Program Director: Our Program Director is AYF’s permanent professional staff in Freiburg. The Program Director understands the ins and outs of the university and can help you navigate all things bureaucratic, professional and personal during your year abroad. Along with the Academic Director, the Program Director helps students adjust to German culture and the German higher education system.
Teachers: AYF employs local professionals and academics to lead topics courses and seminars throughout the year.
Mentors, Office Assistant, and Student Staff: Mentors, office assistant, and student staff help keep the AYF program running smoothly throughout the year and make Freiburg feel like home.
Academic Director 2023-24
Professor Michaela Hoenicke-Moore is an Associate Professor of History at the University of Iowa where she has been teaching U.S. Foreign Policy as well as European and US History in the Twentieth Century since 2008. Born in Germany, she began her university studies in Political Science and International Relations at Science Po in Paris, France and earned her MA and PhD at the University of North Carolina at Chapel Hill, thanks to a Fulbright Scholarship. This is her first time serving as AYF Academic Director.
Professor Hoenicke-Moore’s research centers on two broad themes addressing the cultural underpinnings of international relations and liberal democracy respectively: the relationship between the political culture of the United States and its foreign policy, on the one hand, and European responses to ‘America’ as a democracy and a world power on the other.
Her first award-winning book Know Your Enemy: The American Debate on Nazism, 1933-1945 (Cambridge University Press, 2010) explored the political and intellectual context in which American popular and official conceptions of Nazi Germany were developed. Her current research, tentatively entitled The Varieties of Patriotism: Americans Debate Their Country’s Role in the World, 1938-1975, examines foreign policy debates at the grassroots level.
For AYF’s Winter Semester 2021-22, she will teach a course on Atlantic Crossings: Germany & Europe in Transatlantic Context & Historical Perspective which explores German and European politics, society, and culture in a transatlantic and historical perspective. Through readings and discussions, excursions and games, films and news media, we will examine the entangled history of “the West” – bringing our familiarity with the US context into dialogue with discoveries about Germany’s and Europe’s past and present.
Academic Director 2024-25
Pia Banzhaf is a Teaching Focused Assistant Professor in the German Program and Center for Integrative Studies in the Arts and Humanities at Michigan State University where she has been teaching German language and culture classes, as well as courses on Theory and Practice of the Creative Process and Global Cultural and Artistic Traditions since 2016..
She has a teaching degree from Dortmund University, an MA in German literature from Memorial University of Newfoundland and Labrador and earned her PhD at Queen’s University, Kingston, in Cultural Studies for her research project on the cognitive poetics of puppetry.

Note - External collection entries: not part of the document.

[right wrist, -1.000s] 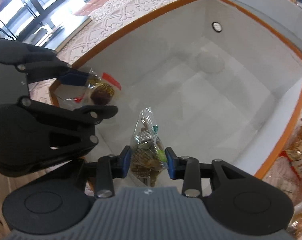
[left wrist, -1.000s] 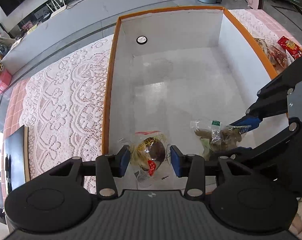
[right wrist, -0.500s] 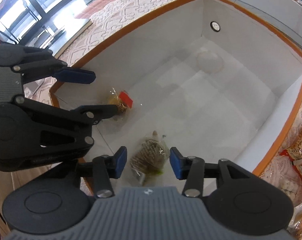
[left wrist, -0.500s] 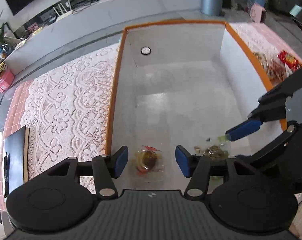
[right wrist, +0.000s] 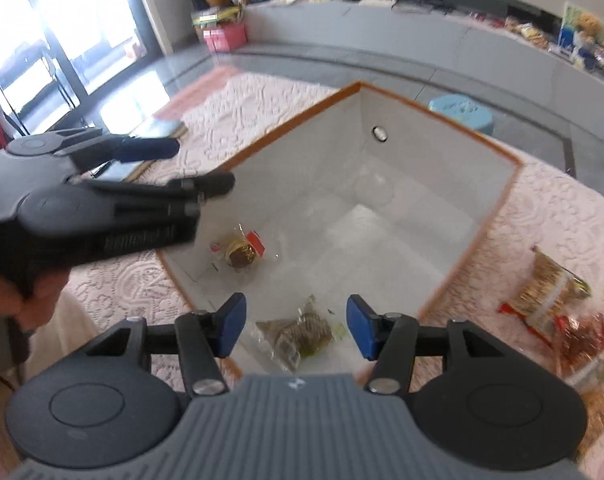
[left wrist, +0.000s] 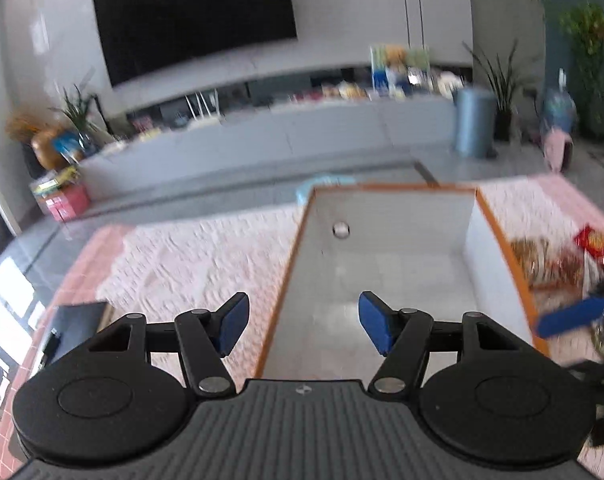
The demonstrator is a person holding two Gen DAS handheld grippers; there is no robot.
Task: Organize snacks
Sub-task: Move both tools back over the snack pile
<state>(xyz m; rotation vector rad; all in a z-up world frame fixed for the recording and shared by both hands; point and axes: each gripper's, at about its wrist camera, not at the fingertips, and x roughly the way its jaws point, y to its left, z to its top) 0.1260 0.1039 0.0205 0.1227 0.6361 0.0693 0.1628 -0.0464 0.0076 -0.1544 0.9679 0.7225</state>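
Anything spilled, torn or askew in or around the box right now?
Nothing stands out. Two clear-wrapped snack packets lie loose on the floor of the white orange-rimmed box; more packets wait on the lace tablecloth beside it.

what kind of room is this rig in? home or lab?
Looks like a home living room, probably. A big wall-mounted TV hangs above a long low media console, potted plants stand nearby, and the white orange-rimmed box sits on a lace tablecloth.
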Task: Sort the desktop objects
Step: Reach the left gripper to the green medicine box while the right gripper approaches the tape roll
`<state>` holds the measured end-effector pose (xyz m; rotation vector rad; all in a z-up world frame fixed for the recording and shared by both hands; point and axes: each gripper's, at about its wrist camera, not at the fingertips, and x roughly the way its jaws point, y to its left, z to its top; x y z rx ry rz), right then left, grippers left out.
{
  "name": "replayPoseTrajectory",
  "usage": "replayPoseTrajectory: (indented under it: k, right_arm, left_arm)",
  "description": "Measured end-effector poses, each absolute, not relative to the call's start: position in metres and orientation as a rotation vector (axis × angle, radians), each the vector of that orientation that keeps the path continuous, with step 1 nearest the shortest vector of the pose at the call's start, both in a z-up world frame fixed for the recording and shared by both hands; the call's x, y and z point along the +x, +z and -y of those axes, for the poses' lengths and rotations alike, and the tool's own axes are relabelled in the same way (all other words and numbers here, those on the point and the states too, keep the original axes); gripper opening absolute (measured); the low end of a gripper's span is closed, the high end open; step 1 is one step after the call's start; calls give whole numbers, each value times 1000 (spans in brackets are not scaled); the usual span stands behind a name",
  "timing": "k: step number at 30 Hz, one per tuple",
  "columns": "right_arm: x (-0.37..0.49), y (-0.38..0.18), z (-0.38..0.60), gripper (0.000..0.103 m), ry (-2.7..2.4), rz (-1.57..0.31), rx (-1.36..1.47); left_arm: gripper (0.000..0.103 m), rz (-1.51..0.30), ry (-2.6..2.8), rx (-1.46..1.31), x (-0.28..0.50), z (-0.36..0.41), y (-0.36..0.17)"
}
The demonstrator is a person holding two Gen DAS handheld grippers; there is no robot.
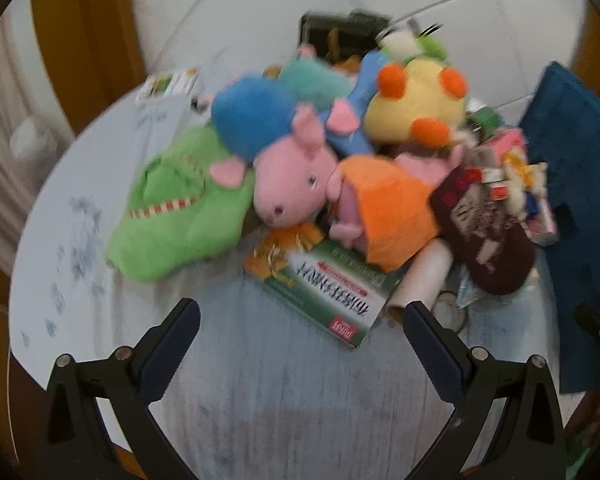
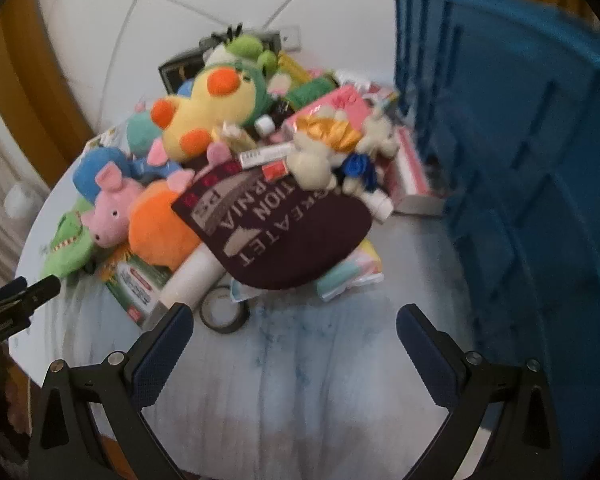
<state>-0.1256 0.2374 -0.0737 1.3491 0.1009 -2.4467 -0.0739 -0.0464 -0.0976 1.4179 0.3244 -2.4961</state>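
Note:
A heap of objects lies on a round white table [image 1: 240, 380]. It holds a pink pig plush [image 1: 292, 176] in an orange dress [image 1: 388, 208], a green plush [image 1: 176, 204], a blue plush [image 1: 252, 116], a yellow duck plush [image 1: 416, 104], a maroon cap [image 1: 484, 232], a green medicine box [image 1: 324, 284] and a white tube [image 1: 420, 276]. My left gripper [image 1: 302, 316] is open and empty, just short of the box. My right gripper [image 2: 294, 318] is open and empty, in front of the maroon cap [image 2: 284, 232] and a tape roll [image 2: 224, 312].
A blue plastic crate [image 2: 520, 160] stands on the table's right side, also in the left wrist view [image 1: 580, 200]. Pink boxes [image 2: 340, 108], a small white plush [image 2: 312, 164] and small items lie beside it. A dark box [image 1: 340, 32] sits at the far edge. The left gripper's tip [image 2: 40, 292] shows at left.

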Motion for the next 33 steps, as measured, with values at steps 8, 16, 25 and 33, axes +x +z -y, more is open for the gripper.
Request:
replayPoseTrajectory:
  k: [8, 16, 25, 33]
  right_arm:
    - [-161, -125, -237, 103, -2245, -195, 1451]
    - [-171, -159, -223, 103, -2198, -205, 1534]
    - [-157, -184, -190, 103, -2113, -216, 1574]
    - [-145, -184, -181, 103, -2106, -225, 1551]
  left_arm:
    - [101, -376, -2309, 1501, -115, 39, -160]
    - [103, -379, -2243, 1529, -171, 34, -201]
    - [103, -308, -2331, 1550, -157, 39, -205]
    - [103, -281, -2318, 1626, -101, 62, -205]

For AYF students, she will be offering a course entitled: “Playing with Texts: Kafka, Grimm, and the Tagesschau.”
In this course students will stage various genres of literary German language texts as well as texts on current affairs in the medium of paper theater. Paper theater is an easily accessible, low-tech art form in which cut out figures help us act out the scripts. Imagine for example Kafka’s “Metamorphosis” performed in a tiny shoebox theater. This course offers a playful way to interpret texts and gain confidence in oral communication. No previous experience in the arts or theater is required.
Ulrich (Ulli) Struve joined AYF in the spring of 2002. He holds daily office hours to answer questions, help students to find their way around Freiburg and integrate into their new environment. These visible aspects of his work, however, are only a part of his portfolio. Most of his time is devoted to numerous invisible tasks to maintain the administrative, academic and social infrastructure that supports the program.
Ulli studied German and theology in Marburg, Vienna and Oxford before spending twelve years in a variety of positions at Princeton University. Having been a study abroad student himself, he understands from first-hand experience the challenges and rewards of going abroad and is eager to help AYF students make the most of their time in Freiburg.
With his wife Katharine Imhof-Struve, Ulli lives near Freiburg. Their sons Alexander and Benedict have recently started college or are on a gap year in France, respectively. In his spare time, Ulli enjoys woodworking, gardening, listening to music (favorites are renaissance polyphony and acoustic guitar), and reading. His primary academic interest focuses on the literary and pop-cultural reception of the 19th century “wild child” Kaspar Hauser.